Calembour /kalɑ̃buʀ/, nm – Jeu de mots fondé sur la différence de sens entre des mots qui se prononcent de la même façon (ex. : personnalité et personne alitée) (de Larousse).

This is a French word I learnt last night that means pun or, “a play on words based on the difference in meaning between words that are pronounced the same”. The example above doesn’t work as a pun in English – personnalité = personality and personne alitée = a bedridden person.

Calembour first appears in a letter by Denis Diderot from 1768. According to Webster’s Online Dictionary, it comes from a character known as “der Pfaff vom Kahlenberg” (the Jester of Kahlenberg), a.k.a. Wigand von Theben, in a German story called Tyll Eulenspiegel (Owl’s Looking-glass). The Jester of Kahlenberg, or Calembourg in French, spent time in Paris during the reign of Louis XV and was known for his puns and blunders.

The English word pun (/pʌn/, /pən/) is of uncertain origin. The OED suggests that it possibly comes from punctilio (a minute detail of action or conduct). Other possible origins of pun, discussed in The Pun Also Rises by John Pollack, include:

– pundit, from the Sanskrit पण्डित (paṇḍita – “a learned Hindu versed in Sanskrit”), although the Sanskrit word for pun is श्लेष (śleṣa)
pun, Old English for “to pound”
– पुण्ड् (puṇḍ), a Sanskrit word meaning “to heap up together”
punctilio, Latin for “fine point”
– pun, an Anglo-Indian word meaning “a stake played for a price; a sum” – named after a type of Indian coin.

There’s also discussing of the etymology of pun on the OUPblog.

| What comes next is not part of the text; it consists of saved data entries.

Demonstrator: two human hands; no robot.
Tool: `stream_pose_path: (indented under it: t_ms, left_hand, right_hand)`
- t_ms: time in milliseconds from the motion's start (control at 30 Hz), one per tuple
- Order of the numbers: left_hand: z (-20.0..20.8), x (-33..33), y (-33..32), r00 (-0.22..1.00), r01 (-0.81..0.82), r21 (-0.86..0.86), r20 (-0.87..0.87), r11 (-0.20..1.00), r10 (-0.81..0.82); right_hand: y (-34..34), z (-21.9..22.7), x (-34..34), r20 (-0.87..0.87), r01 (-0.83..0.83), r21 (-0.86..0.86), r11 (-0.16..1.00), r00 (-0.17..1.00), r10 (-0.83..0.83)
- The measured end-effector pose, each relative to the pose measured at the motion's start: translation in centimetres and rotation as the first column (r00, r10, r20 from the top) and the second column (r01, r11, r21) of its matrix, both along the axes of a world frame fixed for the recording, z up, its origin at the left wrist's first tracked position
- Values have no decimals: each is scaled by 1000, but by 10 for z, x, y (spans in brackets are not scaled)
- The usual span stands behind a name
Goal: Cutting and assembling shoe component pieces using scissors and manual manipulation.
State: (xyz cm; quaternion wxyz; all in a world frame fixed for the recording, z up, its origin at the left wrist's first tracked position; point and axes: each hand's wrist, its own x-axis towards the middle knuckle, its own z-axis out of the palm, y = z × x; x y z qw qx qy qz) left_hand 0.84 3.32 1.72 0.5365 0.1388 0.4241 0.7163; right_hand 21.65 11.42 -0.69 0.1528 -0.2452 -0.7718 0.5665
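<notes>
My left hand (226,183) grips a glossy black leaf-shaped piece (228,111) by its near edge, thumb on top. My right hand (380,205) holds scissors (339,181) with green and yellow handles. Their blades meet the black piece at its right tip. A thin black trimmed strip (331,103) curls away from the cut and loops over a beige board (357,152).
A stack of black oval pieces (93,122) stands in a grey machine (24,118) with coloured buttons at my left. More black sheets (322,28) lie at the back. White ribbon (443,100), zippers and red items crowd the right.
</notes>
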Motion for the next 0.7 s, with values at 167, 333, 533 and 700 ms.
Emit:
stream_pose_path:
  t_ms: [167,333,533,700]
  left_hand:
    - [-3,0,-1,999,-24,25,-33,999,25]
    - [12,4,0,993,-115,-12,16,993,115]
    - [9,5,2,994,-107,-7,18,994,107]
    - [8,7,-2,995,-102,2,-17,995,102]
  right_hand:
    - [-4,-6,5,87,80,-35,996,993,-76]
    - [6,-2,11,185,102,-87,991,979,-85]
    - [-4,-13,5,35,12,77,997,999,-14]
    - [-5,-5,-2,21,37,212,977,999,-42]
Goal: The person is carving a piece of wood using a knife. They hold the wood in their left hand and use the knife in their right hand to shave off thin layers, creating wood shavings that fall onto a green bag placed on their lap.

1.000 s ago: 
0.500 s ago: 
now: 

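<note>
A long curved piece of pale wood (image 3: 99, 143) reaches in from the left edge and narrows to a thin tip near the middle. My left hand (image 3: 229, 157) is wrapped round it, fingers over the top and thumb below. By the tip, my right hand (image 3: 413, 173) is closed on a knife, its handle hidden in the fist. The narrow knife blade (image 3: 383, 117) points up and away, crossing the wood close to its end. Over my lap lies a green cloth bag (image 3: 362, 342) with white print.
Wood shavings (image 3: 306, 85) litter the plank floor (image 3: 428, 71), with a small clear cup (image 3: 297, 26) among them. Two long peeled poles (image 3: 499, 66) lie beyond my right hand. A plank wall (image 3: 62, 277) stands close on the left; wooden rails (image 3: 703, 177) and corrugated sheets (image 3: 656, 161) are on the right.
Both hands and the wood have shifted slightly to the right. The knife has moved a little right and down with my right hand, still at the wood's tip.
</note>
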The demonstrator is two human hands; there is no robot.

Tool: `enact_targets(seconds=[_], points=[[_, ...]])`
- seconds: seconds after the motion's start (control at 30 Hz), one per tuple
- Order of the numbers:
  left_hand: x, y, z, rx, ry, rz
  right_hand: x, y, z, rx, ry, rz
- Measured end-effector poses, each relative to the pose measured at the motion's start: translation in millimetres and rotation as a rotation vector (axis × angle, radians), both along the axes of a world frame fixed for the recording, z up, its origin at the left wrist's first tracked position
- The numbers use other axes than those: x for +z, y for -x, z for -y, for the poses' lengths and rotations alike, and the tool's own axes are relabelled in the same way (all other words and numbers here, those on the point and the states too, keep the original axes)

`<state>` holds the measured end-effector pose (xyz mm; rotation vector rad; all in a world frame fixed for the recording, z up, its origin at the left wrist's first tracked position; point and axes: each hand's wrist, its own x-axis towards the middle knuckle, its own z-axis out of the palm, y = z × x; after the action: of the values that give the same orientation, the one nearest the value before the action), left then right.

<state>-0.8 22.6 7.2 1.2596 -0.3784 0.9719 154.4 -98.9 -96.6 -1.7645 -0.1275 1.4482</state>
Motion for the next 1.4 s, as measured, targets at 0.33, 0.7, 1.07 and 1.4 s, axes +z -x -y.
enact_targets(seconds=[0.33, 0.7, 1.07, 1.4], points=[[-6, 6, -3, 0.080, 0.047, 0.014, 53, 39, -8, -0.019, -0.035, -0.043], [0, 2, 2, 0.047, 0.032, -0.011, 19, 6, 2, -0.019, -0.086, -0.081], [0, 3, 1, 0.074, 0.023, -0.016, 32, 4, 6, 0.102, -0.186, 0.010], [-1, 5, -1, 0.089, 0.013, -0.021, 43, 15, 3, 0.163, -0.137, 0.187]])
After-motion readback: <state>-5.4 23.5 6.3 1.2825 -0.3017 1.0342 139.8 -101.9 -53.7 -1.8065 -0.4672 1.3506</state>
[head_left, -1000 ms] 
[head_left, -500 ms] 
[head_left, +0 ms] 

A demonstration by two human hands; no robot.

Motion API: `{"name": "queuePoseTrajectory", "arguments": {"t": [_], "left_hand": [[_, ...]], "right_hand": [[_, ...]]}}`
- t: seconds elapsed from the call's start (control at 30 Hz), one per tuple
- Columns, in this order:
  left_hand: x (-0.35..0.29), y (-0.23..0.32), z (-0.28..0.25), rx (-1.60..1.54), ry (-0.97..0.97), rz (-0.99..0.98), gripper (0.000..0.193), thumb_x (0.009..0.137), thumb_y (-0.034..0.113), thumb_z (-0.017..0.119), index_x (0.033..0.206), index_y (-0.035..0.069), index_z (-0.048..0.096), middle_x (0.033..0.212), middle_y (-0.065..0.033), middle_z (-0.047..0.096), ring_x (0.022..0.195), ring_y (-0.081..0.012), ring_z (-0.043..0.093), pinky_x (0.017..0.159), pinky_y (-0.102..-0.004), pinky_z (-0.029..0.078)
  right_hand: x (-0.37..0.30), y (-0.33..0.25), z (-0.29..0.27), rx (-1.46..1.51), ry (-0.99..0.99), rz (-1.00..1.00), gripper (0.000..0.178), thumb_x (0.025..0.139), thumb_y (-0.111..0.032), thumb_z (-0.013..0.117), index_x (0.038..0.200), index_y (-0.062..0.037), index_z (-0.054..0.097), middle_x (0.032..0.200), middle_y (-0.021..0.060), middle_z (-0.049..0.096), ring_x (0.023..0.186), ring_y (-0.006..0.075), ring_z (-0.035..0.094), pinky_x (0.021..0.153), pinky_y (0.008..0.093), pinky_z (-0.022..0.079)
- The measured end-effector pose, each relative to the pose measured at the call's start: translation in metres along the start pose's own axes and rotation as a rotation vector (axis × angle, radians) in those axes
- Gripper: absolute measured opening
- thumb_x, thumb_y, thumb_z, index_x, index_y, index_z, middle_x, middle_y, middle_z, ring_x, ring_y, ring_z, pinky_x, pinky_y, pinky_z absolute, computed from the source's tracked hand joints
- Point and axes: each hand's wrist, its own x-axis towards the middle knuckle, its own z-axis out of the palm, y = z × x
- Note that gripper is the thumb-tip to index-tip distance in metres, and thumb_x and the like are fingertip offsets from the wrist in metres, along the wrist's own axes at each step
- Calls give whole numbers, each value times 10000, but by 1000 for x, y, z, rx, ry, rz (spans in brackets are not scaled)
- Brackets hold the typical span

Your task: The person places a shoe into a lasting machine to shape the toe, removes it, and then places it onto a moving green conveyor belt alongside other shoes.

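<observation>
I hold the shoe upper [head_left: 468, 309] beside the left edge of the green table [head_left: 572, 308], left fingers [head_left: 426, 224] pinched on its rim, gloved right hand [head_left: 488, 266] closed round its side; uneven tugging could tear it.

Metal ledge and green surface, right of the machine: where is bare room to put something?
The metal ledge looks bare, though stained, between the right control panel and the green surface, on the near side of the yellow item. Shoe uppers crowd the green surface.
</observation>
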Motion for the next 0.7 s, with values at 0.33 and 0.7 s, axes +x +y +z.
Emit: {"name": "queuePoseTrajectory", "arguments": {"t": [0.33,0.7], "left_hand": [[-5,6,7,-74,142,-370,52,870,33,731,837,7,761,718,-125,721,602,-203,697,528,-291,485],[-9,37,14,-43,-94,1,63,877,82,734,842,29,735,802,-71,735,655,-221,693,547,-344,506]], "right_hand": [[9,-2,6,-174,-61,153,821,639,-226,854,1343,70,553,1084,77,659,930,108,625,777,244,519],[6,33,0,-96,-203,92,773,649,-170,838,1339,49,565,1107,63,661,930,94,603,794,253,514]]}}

The Pun Also Rises is an interesting and pun-filled history of puns and punning which suggests that they have been around perhaps since language first emerged, and that the dismissive attitude and groans which they often evoke are a relatively recent development. The author argues that by forming links between unlikely things, puns can stimulate creative thinking and mental agility, and that they can also help children to develop their linguistic skills – knock knock jokes (invented by William Shakespeare), are perennial favourites for this.

4 thoughts on “Calembour

  1. One of the first translated Harry Potter terms I ever came across was the French name for the Sorting Hat: it’s the Choixpeau.

    (For those who know no French: choix = choice, chapeau = hat.)

  2. This word has been loaned into Russian. There is a well-known example of a calembour containing that very word, by Minayev:

    Область рифм – моя стихия,
    Каждый день пишу стихи я,
    И, не ведая отсрочки,
    Я бегу от строчки к строчке.
    Даже к финским скалам бурым
    Обращаюсь с каламбуром.

    (The last two lines: Even to brown Finnish rocks I talk in a calembour)

  3. I’d just like to add that it’s pronounced /kalɑ̃buʀ/ without the /m/.